Task requirements: Down to the last line, output the records below exactly.

Task material:

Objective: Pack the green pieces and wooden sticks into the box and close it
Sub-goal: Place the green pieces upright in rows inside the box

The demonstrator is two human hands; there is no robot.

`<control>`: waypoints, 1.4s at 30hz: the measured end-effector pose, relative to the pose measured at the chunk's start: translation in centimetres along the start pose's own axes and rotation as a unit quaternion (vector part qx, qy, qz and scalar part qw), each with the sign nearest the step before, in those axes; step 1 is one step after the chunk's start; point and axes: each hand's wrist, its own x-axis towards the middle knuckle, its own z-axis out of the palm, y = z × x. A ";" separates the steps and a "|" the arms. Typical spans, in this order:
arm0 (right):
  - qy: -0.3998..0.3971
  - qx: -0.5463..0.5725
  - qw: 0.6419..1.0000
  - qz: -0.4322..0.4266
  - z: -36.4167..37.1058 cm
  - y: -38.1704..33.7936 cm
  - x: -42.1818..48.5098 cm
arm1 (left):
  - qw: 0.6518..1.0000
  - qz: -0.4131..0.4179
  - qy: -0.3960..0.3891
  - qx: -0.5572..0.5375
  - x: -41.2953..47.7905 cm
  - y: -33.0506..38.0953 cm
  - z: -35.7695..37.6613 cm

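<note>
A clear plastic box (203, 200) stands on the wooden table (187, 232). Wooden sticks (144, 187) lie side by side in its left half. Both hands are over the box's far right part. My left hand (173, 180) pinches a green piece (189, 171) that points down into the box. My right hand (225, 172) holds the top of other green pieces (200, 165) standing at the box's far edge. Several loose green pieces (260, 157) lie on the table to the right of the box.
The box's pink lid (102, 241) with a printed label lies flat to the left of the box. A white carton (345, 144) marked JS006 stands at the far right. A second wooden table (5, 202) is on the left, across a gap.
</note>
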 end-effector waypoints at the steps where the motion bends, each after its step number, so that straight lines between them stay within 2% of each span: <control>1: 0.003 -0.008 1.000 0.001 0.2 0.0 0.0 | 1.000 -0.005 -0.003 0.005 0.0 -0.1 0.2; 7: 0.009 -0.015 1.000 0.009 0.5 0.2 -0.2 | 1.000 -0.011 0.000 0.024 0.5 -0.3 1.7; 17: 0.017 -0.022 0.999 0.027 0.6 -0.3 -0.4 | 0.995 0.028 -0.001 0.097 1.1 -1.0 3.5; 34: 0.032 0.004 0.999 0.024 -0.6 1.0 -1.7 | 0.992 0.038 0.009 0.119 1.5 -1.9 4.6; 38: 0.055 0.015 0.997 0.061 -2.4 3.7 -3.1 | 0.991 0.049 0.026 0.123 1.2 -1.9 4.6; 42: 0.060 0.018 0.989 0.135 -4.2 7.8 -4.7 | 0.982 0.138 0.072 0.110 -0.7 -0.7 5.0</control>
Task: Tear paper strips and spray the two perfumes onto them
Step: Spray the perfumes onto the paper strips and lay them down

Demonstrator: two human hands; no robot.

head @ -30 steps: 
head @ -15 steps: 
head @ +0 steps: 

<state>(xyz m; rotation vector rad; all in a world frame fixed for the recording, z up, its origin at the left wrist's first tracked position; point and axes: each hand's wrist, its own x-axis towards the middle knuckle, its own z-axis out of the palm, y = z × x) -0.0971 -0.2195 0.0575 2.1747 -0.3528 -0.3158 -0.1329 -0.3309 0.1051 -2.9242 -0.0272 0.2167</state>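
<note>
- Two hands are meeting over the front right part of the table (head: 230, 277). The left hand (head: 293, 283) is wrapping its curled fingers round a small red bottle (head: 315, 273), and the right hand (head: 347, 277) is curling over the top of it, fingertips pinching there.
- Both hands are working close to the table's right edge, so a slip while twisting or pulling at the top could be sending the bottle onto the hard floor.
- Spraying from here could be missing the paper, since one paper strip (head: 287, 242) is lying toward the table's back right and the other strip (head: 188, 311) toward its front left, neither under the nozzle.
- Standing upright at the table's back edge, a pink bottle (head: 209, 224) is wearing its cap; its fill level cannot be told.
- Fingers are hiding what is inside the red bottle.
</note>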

Answer to this problem:
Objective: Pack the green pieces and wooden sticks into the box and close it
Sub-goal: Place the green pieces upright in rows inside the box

The demonstrator is two human hands; there is no robot.

`<control>`: waypoints, 1.4s at 30hz: the measured end-effector pose, relative to the pose measured at the chunk's start: translation in centimetres along the start pose's own axes and rotation as a unit quaternion (vector part qx, qy, qz and scalar part qw), each with the sign nearest the step before, in those axes; step 1 is one step after the chunk's start; point and axes: each hand's wrist, its own x-axis towards the middle knuckle, its own z-axis out of the palm, y = z × x. A ";" separates the steps and a "|" the arms. Typical spans, in this order:
arm0 (right):
  - qy: -0.3998..0.3971
  - qx: -0.5463..0.5725
  - qw: 0.6419..1.0000
  - qz: -0.4322..0.4266
  - z: -36.4167..37.1058 cm
  - y: -38.1704..33.7936 cm
  - x: -42.1818..48.5098 cm
arm1 (left):
  - qw: 0.6518..1.0000
  - qz: -0.4131..0.4179
  - qy: -0.3960..0.3891
  - qx: -0.5572..0.5375
  - x: -41.2953..47.7905 cm
  - y: -33.0506..38.0953 cm
  - z: -35.7695..37.6613 cm

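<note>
A clear plastic box (203, 200) stands on the wooden table (187, 232). Wooden sticks (144, 187) lie side by side in its left half. Both hands are over the box's far right part. My left hand (173, 180) pinches a green piece (189, 171) that points down into the box. My right hand (225, 172) holds the top of other green pieces (200, 165) standing at the box's far edge. Several loose green pieces (260, 157) lie on the table to the right of the box.
The box's pink lid (102, 241) with a printed label lies flat to the left of the box. A white carton (345, 144) marked JS006 stands at the far right. A second wooden table (5, 202) is on the left, across a gap.
</note>
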 end-effector waypoints at the steps where the motion bends, each after its step number, so that straight lines between them stay within 2% of each span: <control>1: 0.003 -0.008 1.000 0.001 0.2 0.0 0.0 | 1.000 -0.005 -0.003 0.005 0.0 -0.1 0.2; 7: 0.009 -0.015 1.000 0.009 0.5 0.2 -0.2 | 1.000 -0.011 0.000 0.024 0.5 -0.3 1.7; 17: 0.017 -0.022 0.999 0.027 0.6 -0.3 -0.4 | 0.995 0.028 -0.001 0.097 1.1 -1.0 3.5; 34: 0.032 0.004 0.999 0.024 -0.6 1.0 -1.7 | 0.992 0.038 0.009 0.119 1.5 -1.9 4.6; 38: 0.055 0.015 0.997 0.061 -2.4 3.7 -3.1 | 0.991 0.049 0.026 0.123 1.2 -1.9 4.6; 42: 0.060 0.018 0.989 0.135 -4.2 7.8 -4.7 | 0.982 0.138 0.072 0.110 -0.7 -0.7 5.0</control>
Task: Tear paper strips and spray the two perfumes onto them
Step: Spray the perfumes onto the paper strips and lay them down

Demonstrator: two human hands; no robot.

head @ -30 steps: 
head @ -15 steps: 
head @ +0 steps: 

<state>(xyz m; rotation vector rad; all in a world frame fixed for the recording, z up, its origin at the left wrist's first tracked position; point and axes: each hand's wrist, its own x-axis towards the middle knuckle, its own z-axis out of the palm, y = z × x) -0.0971 -0.2195 0.0575 2.1747 -0.3528 -0.3158 -0.1329 -0.3309 0.1051 -2.9242 -0.0272 0.2167</state>
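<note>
- Two hands are meeting over the front right part of the table (head: 230, 277). The left hand (head: 293, 283) is wrapping its curled fingers round a small red bottle (head: 315, 273), and the right hand (head: 347, 277) is curling over the top of it, fingertips pinching there.
- Both hands are working close to the table's right edge, so a slip while twisting or pulling at the top could be sending the bottle onto the hard floor.
- Spraying from here could be missing the paper, since one paper strip (head: 287, 242) is lying toward the table's back right and the other strip (head: 188, 311) toward its front left, neither under the nozzle.
- Standing upright at the table's back edge, a pink bottle (head: 209, 224) is wearing its cap; its fill level cannot be told.
- Fingers are hiding what is inside the red bottle.
</note>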

Nothing remains to be added to the output.